Great South Bay Project

NY - Climate Change And Popularity Dual Threats To Fire Island National Seashore

Visitors ferry to Fire National Seashore to swim, enjoy the beaches, walk in the maritime forest, tour historic buildings, and spend time with family and friends. But 50 years from now, climate change might submerge a good portion of the park.

Whenever there’s a new moon, full moon, or storm brewing over the Atlantic Ocean, Fire Island Ferries accommodates sea-level rise by adding steps to its ferries bound for the national seashore, a 26-mile-long park situated on an approximately half-mile-wide barrier island that keeps ocean waves from pummeling Long Island’s south shore.

“We’re using steps to get up off the dock and onto the boat on a more frequent basis,” said Timothy Mooney, president, and owner of Fire Island Ferries, Inc.
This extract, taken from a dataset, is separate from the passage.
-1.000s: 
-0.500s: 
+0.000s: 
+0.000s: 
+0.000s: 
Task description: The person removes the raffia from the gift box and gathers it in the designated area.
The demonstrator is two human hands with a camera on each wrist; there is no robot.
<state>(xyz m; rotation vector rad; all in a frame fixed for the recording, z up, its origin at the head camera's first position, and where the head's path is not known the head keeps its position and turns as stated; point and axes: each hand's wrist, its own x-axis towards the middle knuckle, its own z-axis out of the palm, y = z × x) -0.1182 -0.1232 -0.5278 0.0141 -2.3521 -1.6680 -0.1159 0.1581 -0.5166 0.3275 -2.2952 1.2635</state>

His company has raised its docks and bulkheads up to a foot to accommodate the sea-level rise.

“This year we had more flooding on the island, and on the mainland, parking lots, and terminal areas,” said Mooney.

An Escape From Metropolis

Located within 60 miles of nearly 21 million people in the New York metropolitan area, the park faces the dual challenge of sea-level rise and popularity. It’s possible to drive or take the train from New York City to one of three ferry terminals on Long Island, spend the day on the national seashore’s pristine beaches, and return in time to make a Broadway play the same night. At the same time, the changing climate is altering the seashore's natural setting as the Atlantic Ocean pounds the barrier island throughout the year.

“The biggest challenge is climate change and sea-level rise,” said Fire Island Superintendent Alexcy Romero.
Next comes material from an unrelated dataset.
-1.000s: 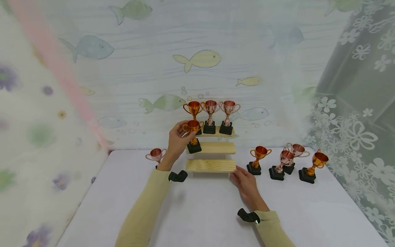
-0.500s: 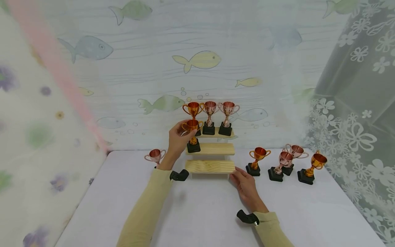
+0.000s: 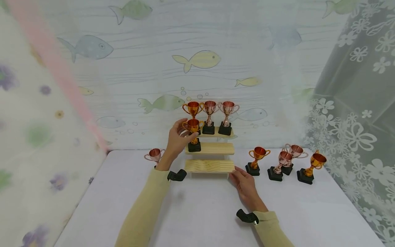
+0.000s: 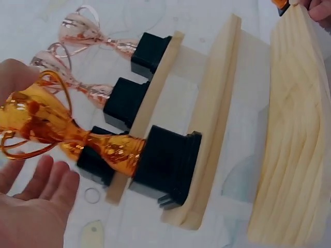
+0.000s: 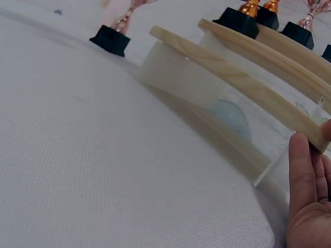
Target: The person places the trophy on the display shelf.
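Observation:
A gold trophy cup with a black base stands at the left end of the middle step of a three-tier wooden display stand. My left hand is around its bowl, thumb in front and fingers behind. In the left wrist view, a gap shows between the fingers and the gold cup. My right hand pinches the right end of the lowest step, thumb on top and fingers beneath. On the top step stand another gold trophy and two pink ones, one in the middle and one at right.
To the right of the stand, two gold trophies and two pink trophies stand on the white-covered table. A further pink trophy is on the left, partly behind the left forearm. A fish-patterned curtain hangs behind.
The left hand has loosened slightly around the gold trophy, its thumb shifting a little right and down. The right hand keeps its place on the stand.

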`<state>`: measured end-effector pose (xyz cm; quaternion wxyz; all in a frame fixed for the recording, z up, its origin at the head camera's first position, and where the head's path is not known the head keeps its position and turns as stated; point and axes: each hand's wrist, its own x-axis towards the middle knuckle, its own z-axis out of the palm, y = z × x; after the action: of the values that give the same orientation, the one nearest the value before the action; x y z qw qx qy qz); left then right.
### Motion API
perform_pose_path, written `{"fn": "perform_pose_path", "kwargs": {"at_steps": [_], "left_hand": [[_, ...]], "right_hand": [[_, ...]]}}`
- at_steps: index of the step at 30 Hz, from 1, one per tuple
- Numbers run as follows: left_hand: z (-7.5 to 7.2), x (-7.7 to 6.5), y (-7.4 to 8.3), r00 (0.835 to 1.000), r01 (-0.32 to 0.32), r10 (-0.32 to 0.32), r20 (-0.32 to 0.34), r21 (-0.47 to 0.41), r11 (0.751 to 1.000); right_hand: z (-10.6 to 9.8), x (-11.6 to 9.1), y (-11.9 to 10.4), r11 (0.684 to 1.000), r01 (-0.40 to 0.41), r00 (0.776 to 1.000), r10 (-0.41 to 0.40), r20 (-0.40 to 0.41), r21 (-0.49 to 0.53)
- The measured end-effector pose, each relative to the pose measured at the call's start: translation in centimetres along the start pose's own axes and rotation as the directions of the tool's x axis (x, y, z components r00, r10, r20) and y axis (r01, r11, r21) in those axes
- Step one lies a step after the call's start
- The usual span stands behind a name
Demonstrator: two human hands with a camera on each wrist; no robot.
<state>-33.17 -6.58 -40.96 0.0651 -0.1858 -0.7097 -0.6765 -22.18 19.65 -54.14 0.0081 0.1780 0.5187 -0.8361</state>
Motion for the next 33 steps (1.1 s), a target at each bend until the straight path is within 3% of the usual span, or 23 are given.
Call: {"fn": "perform_pose_path", "kwargs": {"at_steps": [2, 4, 8, 11, 15, 22, 27, 29, 33], "left_hand": [[-0.8, -0.6, 0.7, 1.000, 0.008, -0.010, 0.015, 0.090, 0.996], [-1.9, -1.5, 1.8, 0.998, 0.027, -0.038, 0.047, 0.213, 0.977], [-4.9, -3.4, 4.0, 0.989, 0.019, -0.084, 0.122, 0.455, 0.890], [-7.2, -5.0, 4.8, 0.990, 0.020, -0.088, 0.110, 0.510, 0.860], [-9.5, -6.9, 3.3, 0.997, 0.055, -0.076, 0.024, 0.481, 0.875], [-12.0, -8.8, -2.5, 0.989, 0.114, -0.066, -0.132, 0.394, 0.912], [-12.3, -9.5, -5.3, 0.986, 0.112, -0.083, -0.148, 0.206, 0.972], [-12.1, -9.6, -5.9, 0.983, 0.133, -0.112, -0.142, 0.148, 0.980], [-11.7, -9.8, -6.5, 0.978, 0.142, -0.117, -0.174, 0.141, 0.980]], "right_hand": [[0.1, 0.0, 0.0, 1.000, -0.001, 1.000, 0.001, 0.002, -0.007], [0.3, 0.0, -0.1, 1.000, -0.001, 1.000, 0.001, 0.004, -0.011], [0.4, 0.0, -0.2, 1.000, -0.002, 1.000, 0.002, 0.000, -0.020], [0.3, 0.1, -0.2, 1.000, -0.008, 1.000, 0.008, -0.009, -0.029], [0.0, -0.1, -0.1, 1.000, -0.008, 1.000, 0.008, 0.000, -0.026], [0.0, 0.0, 0.1, 1.000, 0.008, 1.000, -0.008, 0.008, -0.027], [0.0, 0.1, 0.0, 1.000, 0.013, 1.000, -0.013, 0.013, -0.025], [0.0, 0.0, -0.1, 1.000, 0.012, 1.000, -0.012, 0.004, -0.020], [0.0, -0.2, -0.2, 1.000, 0.014, 1.000, -0.014, 0.008, -0.021]]}}
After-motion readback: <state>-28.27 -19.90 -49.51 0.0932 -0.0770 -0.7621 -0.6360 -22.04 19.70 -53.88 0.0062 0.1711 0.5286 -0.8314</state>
Almost 2.5 million people come to Fire Island annually, including about 250-300 year-round residents living in and visiting the 17 towns established before the park was created in 1964. Two hamlets –- Cherry Grove and Fire Island Pines -- were among the first places in the country to welcome the LGBTQ community. Aside from homes, there are restaurants, hotels, and an elementary school within the park’s boundaries.

The park includes the only federally designated wilderness area in New York State – the seven-mile-long, nearly 1,400-acre Otis Pike Fire Island High Dune Wilderness Area – and the centuries-old Sunken Forest that features American holly, sassafras, and shadbush trees sunken behind sand dunes.

Visitors can climb Fire Island Lighthouse –- the tallest in New York State-- and see the New York City skyline on a clear day. It’s also possible to tour the William Floyd Estate, estimated to be worth $155 million, where you'll find the Old Mastic House and furnished rooms once used by the first delegate from New York to sign the Declaration of Independence.

“If there’s anything we learned during the pandemic, it’s that parks are a safe haven, a popular and desirable place where visitors could enjoy the great outdoors and connect with family and friends safely. We have seen a small explosion of visitation,” said Romero.